AIM OF THE EXERCISE
Please restate the data word for word, in full.

DATA PROVIDED
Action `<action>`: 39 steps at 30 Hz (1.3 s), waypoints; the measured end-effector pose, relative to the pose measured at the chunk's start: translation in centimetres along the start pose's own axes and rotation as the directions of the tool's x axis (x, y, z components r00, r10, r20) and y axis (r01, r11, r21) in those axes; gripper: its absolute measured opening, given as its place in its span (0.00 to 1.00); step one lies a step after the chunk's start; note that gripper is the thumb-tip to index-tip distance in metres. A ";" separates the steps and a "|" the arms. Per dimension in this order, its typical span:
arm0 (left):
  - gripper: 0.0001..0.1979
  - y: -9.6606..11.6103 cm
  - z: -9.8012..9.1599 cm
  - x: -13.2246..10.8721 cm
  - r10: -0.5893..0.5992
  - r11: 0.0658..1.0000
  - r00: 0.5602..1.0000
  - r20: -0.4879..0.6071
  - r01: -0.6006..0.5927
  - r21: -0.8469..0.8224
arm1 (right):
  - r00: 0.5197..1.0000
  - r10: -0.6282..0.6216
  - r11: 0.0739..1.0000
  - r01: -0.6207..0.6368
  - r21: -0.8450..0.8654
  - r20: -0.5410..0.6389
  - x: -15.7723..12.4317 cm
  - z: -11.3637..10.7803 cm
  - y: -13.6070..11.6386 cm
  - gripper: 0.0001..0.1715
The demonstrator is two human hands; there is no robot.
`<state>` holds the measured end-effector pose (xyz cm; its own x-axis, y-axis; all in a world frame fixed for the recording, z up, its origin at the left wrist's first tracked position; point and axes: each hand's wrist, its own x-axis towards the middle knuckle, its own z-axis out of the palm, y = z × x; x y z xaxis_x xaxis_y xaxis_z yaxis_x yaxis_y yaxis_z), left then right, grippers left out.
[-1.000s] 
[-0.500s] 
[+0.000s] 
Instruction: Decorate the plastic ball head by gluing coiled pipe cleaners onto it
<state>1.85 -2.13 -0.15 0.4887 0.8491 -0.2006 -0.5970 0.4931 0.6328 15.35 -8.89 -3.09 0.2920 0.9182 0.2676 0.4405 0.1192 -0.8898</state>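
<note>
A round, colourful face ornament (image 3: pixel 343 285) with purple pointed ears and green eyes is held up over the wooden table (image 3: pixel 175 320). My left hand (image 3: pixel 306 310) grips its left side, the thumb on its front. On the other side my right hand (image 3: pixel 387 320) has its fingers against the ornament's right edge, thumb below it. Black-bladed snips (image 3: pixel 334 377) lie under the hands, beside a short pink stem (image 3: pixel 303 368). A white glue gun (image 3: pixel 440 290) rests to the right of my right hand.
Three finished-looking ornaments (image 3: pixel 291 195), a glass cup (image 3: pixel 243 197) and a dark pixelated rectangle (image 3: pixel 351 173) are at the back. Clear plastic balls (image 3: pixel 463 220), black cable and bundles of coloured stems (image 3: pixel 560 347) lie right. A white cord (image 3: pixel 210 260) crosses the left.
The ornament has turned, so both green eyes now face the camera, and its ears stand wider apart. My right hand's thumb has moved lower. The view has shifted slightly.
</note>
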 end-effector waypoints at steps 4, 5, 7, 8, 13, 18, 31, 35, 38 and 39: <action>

RESPONSE
Action `<action>`: 39 steps at 30 Hz (1.3 s), waypoints; the measured end-effector pose, relative to the pose measured at the chunk's start: translation in centimetres along the start pose's own axes and rotation as the directions of the tool's x axis (x, y, z components r00, r10, r20) and y axis (r01, r11, r21) in those axes; gripper: its absolute measured opening, given as its place in its span (0.00 to 1.00); step one lies a step after the chunk's start; note that gripper is the thumb-tip to index-tip distance in metres. A ";" separates the steps and a "|" the arms. Per dimension in this order, its typical span:
arm0 (left):
  - gripper: 0.0001..0.1979
  - y: -9.6606..11.6103 cm
  - z: -9.8012..9.1599 cm
  - x: -13.2246..10.8721 cm
  - r10: -0.5893..0.5992
  - r11: 0.0658..1.0000
  - r00: 0.5602..1.0000
  - r20: -0.4879..0.6071
  - r01: -0.6006..0.5927
  - r21: -0.8469..0.8224
arm1 (right):
  - r00: 0.5197..1.0000
  - r10: -0.6282..0.6216
  - r11: 0.0739..1.0000
  - r01: -0.6207..0.6368
  - r21: -0.8450..0.8654
  - r20: -0.5410..0.6389
  - x: -15.7723..12.4317 cm
  - z: -11.3637..10.7803 cm
  - y: -13.6070..11.6386 cm
  - gripper: 0.0001..0.1715
The demonstrator is two human hands; there is no robot.
`<state>` holds the measured end-effector pose (xyz cm; its own x-axis, y-axis; all in a world frame fixed for the recording, z up, its origin at the left wrist's first tracked position; point and axes: each hand's wrist, its own x-axis towards the middle knuckle, its own z-axis out of the palm, y = z × x; x y z xaxis_x xaxis_y xaxis_z yaxis_x yaxis_y yaxis_z), left then right, grippers left out.
[-1.000s] 
[-0.500s] 
[+0.000s] 
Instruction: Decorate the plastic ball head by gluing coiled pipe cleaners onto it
<state>1.85 -2.13 -0.15 0.4887 0.8491 -0.2006 -0.5970 0.4931 0.6328 15.35 -8.89 -3.09 0.2920 0.9182 0.2676 0.4405 0.1192 -0.8898</state>
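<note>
A round, colourful face ornament (image 3: pixel 343 285) with purple pointed ears and green eyes is held up over the wooden table (image 3: pixel 175 320). My left hand (image 3: pixel 306 310) grips its left side, the thumb on its front. On the other side my right hand (image 3: pixel 387 320) has its fingers against the ornament's right edge, thumb below it. Black-bladed snips (image 3: pixel 334 377) lie under the hands, beside a short pink stem (image 3: pixel 303 368). A white glue gun (image 3: pixel 440 290) rests to the right of my right hand.
Three finished-looking ornaments (image 3: pixel 291 195), a glass cup (image 3: pixel 243 197) and a dark pixelated rectangle (image 3: pixel 351 173) are at the back. Clear plastic balls (image 3: pixel 463 220), black cable and bundles of coloured stems (image 3: pixel 560 347) lie right. A white cord (image 3: pixel 210 260) crosses the left.
The ornament has turned, so both green eyes now face the camera, and its ears stand wider apart. My right hand's thumb has moved lower. The view has shifted slightly.
</note>
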 end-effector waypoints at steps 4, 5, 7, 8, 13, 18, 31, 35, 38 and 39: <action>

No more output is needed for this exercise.